Im Interview mit der Berliner Zeitung bekräftigt der Architekt Philipp Oswalt seine Vorwürfe gegen die Humboldtstiftung (unser Resümee). Spender aus dem rechten Milieu hätten Einfluss auf die Gestaltung der Kuppel genommen, so Oswalt. Der ursprüngliche Entwurf des Architekten Frank Stella sei illegitimerweise überarbeitet worden: "Die Stiftung lügt, wenn sie sagt, dass es keinen Einfluss der Spender gegeben hat. Die zusätzlichen Rekonstruktionen waren nicht durch den Grundsatzbeschluss von 2002 abgedeckt, und deshalb auch nicht haushalterisch unterlegt. Das heißt, das musste durch Spenden finanziert werden. Das war allen Beteiligten klar. Die Politik sah sich dann in der Pflicht, Spenderwünschen nachzukommen. Und es ist ja auch eigentlich nicht problematisch, dass bei einem Projekt, bei dem es eine zivilgesellschaftliche Teilhabe gibt, eine Mitgestaltung erwünscht ist. Das wird nur deshalb heikel, weil dabei auch rechtsradikale Positionen eine Rolle gespielt haben."

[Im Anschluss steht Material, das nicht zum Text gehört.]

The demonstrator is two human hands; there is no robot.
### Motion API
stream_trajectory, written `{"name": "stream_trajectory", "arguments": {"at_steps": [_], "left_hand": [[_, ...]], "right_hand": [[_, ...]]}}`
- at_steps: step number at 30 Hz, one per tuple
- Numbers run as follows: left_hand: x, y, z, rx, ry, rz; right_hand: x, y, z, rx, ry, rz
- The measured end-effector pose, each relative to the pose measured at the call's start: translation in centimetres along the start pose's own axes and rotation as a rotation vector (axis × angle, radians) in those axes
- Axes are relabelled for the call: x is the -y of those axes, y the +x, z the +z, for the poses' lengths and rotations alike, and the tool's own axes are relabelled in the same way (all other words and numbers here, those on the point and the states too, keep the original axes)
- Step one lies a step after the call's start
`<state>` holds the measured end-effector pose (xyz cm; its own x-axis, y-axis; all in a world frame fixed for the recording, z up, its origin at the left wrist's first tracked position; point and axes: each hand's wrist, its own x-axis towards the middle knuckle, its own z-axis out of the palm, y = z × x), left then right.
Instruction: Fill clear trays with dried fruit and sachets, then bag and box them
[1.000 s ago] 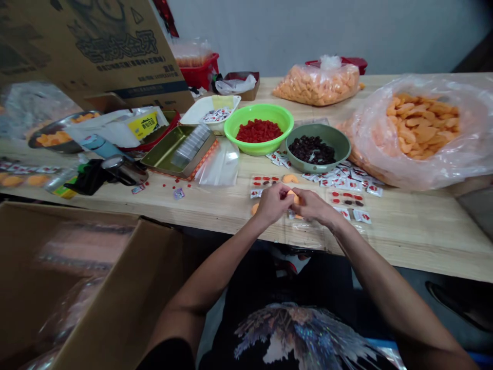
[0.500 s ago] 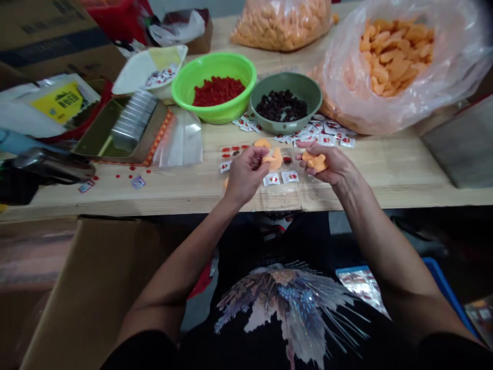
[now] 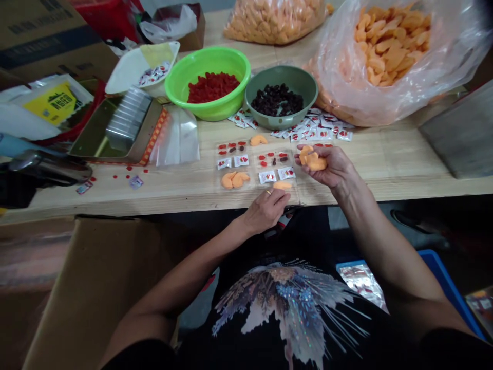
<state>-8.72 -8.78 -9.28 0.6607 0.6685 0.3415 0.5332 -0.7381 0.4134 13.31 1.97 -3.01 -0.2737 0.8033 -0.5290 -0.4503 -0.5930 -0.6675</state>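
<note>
Left grip: the left hand (image 3: 265,210) rests low at the near edge of the tray, fingers loosely curled and pinching nothing, fingertips just beside a single orange crescent piece (image 3: 282,185).

Right grip: the right hand (image 3: 327,167) is raised above the surface, palm up, its fingers curled around a small cluster of orange pieces (image 3: 313,158).

Tray: a clear plastic compartment tray (image 3: 246,195) lies on the wooden surface (image 3: 385,174). Its compartments hold a pair of orange crescents (image 3: 234,180), white-and-red sachets (image 3: 267,177), and small red and dark bits (image 3: 231,148).

Beyond the tray: a loose orange crescent (image 3: 258,140) lies on the surface, apart from the tray, and a spread of loose sachets (image 3: 319,134) runs to the right.

Bowls: a green plastic bowl (image 3: 208,67) holds diced red fruit (image 3: 212,87); just beside it, a grey-green bowl (image 3: 304,87) holds dark raisin-like pieces (image 3: 276,100).

Left side: a gold-coloured metal tin (image 3: 96,128) holds a stack of clear trays (image 3: 129,118), with a few red bits (image 3: 133,167) scattered on the surface nearby.

Far end: a large open plastic bag (image 3: 335,87) of orange pieces sits at the right, and a tied bag (image 3: 274,20) of the same lies behind it.
</note>
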Motion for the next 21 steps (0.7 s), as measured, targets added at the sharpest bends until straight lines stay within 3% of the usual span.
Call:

Stichwörter: EU-Wahlen, AfD, CDU, SPD, Oswalt, Philipp

9punkt - Die Debattenrundschau vom 15.04.2024 - Kulturpolitik

Andreas Kilb attestiert Claudia Roth, der Staatsministerin für Kultur in der Bundesregierung, "umfassendes kulturpolitisches Versagen". Im Leitartikel der FAZ zählt er die Politikfelder auf, in denen sich dieses Versagen manifestierte. Da ist natürlich der Umgang mit Antisemitismus im Kulturbetrieb. Hinzukommen aber auch sehr konkrete Missstände in der Preußen-Stiftung, in der Erinnerungspolitik oder in der Filmförderung. Roth wird einen "Scherbenhaufen des Unvollendeten" hinterlassen, prognostiziert Kilb, und für einen Wechsel an der Amtsspitze sei es zu spät. Für Kilb liegt Roths Versagen in ihrem Politikverständnis begründet: "Die frühere Parteichefin der Grünen sieht das Amt, das sie vor zweieinhalb Jahren angetreten hat, offenbar nicht als kulturpolitische, sondern als aktivistische Aufgabe an. Sie genießt es, vor Publikum über Kunst und Kultur, Demokratie und Vielfalt zu reden, doch die politische Kärrnerarbeit, die solche Predigten erst plausibel macht, ist ihr fremd. 'Wie eine Löwin' wolle sie für ihre Klientel kämpfen, hat Roth gelegentlich erklärt. Aber Kulturpolitik ist nicht die Serengeti, sondern ein Handwerk."